Another great cake with pandan flavouring! This cake is so soft, fluffy and light, I promised you really cannot stop at just one serving. Because it is really airy and light, it often deflated once it is out of oven. Few tips to avoid this situation are: do not use a non-stick baking pan and do not oil/butter the side of baking pan, only oil the base and stick a baking paper sheet just on the base. By doing this, it allows the cake to stick to the side when baking and once it is out of oven, carefully flip over the baking pan with the cake still in it and let it cool in that position, hence the gravitational pull can help the cake to stay tall and not deflated.
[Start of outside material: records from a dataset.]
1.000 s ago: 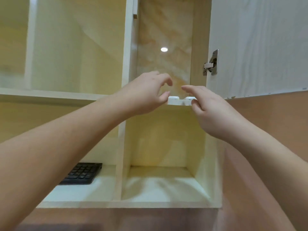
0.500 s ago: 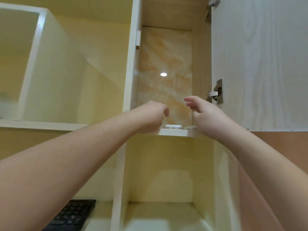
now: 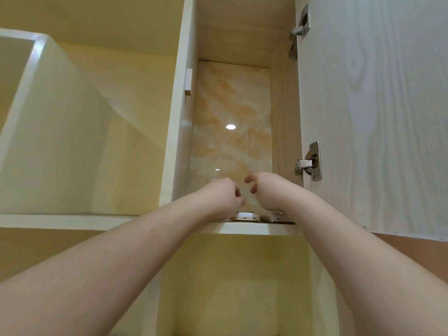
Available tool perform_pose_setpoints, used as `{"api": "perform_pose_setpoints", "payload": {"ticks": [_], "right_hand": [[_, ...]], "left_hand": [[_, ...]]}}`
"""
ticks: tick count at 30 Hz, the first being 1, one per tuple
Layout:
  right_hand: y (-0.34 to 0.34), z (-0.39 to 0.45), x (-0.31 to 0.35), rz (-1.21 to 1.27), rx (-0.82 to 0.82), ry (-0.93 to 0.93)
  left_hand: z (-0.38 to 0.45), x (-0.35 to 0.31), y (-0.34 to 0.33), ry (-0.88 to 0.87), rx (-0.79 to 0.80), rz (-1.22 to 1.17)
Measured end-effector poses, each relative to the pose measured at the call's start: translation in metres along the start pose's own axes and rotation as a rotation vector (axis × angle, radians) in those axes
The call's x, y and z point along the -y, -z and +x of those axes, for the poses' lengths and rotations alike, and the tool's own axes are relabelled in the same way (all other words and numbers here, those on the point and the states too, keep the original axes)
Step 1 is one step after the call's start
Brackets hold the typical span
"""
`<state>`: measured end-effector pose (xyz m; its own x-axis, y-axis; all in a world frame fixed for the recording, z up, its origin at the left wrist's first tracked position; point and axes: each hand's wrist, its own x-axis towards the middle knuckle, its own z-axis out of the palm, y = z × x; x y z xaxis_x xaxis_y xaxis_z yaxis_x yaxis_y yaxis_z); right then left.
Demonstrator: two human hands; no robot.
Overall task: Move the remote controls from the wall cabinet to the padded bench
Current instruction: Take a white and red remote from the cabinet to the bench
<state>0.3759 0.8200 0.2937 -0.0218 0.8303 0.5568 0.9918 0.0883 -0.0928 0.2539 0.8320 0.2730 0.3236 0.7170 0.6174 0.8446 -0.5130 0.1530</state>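
Where the remotes lay: two white remote controls sat side by side on the narrow shelf of the wall cabinet's right-hand compartment, just below both hands and beneath the wrists.
Left remote: near the shelf's front edge, its end face turned toward the camera, just right of the left hand's heel.
Right remote: touching or almost touching the first, partly hidden under the right wrist.
Long axis: it seemed to run from near to far into the cabinet, though only the near ends showed, so this was a judgement.
Left hand: hovered over the shelf, fingers curled loosely downward, nothing held.
Right hand: hovered at about the same height, fingers hooked and apart, nothing held.
Nearer hand: each hand was above its own remote; neither was clearly closer.
What the grasp needed: a drop straight down, fingers closing across each remote's width.
Look of the remotes: white, flat, low slabs; buttons were not visible from below.
Door: stood open at right on its hinges.
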Motion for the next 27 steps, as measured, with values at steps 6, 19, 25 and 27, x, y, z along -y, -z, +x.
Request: {"api": "perform_pose_setpoints", "payload": {"ticks": [6, 19, 25, 27], "right_hand": [[-0.004, 0.023, -0.003, -0.122, 0.070, -0.041], [-0.017, 0.055, -0.004, -0.395, 0.268, -0.096], [-0.029, 0.058, -0.011, -0.380, 0.346, -0.061], [-0.029, 0.056, -0.011, -0.389, 0.369, -0.058]], "left_hand": [[0.006, -0.004, -0.007, 0.058, 0.036, -0.047], [0.000, 0.007, -0.005, 0.083, 0.162, -0.126], [-0.003, 0.006, 0.000, 0.109, 0.188, -0.068], [-0.004, 0.004, 0.000, 0.117, 0.193, -0.024]]}}
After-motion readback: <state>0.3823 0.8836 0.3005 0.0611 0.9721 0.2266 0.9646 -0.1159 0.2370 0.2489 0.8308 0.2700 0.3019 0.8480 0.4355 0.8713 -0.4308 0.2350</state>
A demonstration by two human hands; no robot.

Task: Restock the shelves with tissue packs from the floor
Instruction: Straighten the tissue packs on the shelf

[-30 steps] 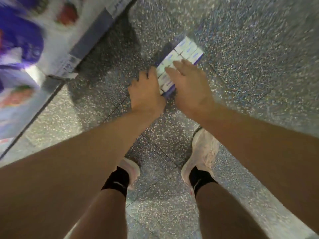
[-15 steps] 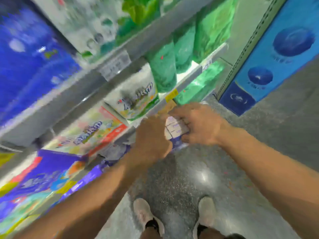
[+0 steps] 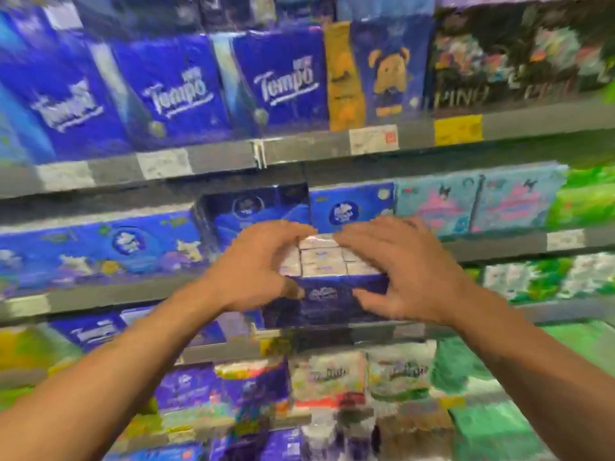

And this is why the reason not to use non-stick baking pan or to oil the side of the baking pan, because we don’t want the cake to fall out while it is cooling down 🙂
- 7 whole eggs, separate the yolks to the egg whites in two bowls
- 200 grams castor sugar
- 150 grams sifted cake flour
- 75 ml vegetable oil (or any cooking oil that doesn’t have strong smell, eg. olive oil)
- 1 teaspoon of cream of tar tar
- 100 ml milk
- 1/2 teaspoon of salt
- pandan paste
Whisk together egg yolks, sugar, milk, salt and vegetable oil, pandan paste, then add in sifted cake flour, whisk until all combined well and set aside.
On another clean bowl, beat the egg whites with electric mixer until foamy then add in the cream of tar tar and continue beat until it reaches stiff peak forms.
Fold in the 1/3 of the egg whites mixture to the egg yolks batter and carefully mix until all combined then add in the other 1/3, fold to combined and the last 1/3 portion. You will need to take time in mixing this, do it in folding motion and not with full strength to keep the airy batter. When it is all combined, you could add more pandan paste if needed.
Pour the batter into chiffon cake baking pan and tap the pan on the counter to level the batter and let out any trapped air bubbles.
Bake it a preheated oven at 180C for about 60 minutes or until the toothpick test came out clean and surface of the cake is golden brownish.
When it is fully cooked, take out of oven and turn the pan upside down until the cake cools down. To get the cake out of the pan, just run your knife around the side of baking pan and the inner side, the cake should be come out easily now and ready for tea time companion 🙂
I don’t know where to buy a pandan paste if there’s anything here at all about exotic taste.
I totally agree, looking for some asian ingredients can be challenging some times.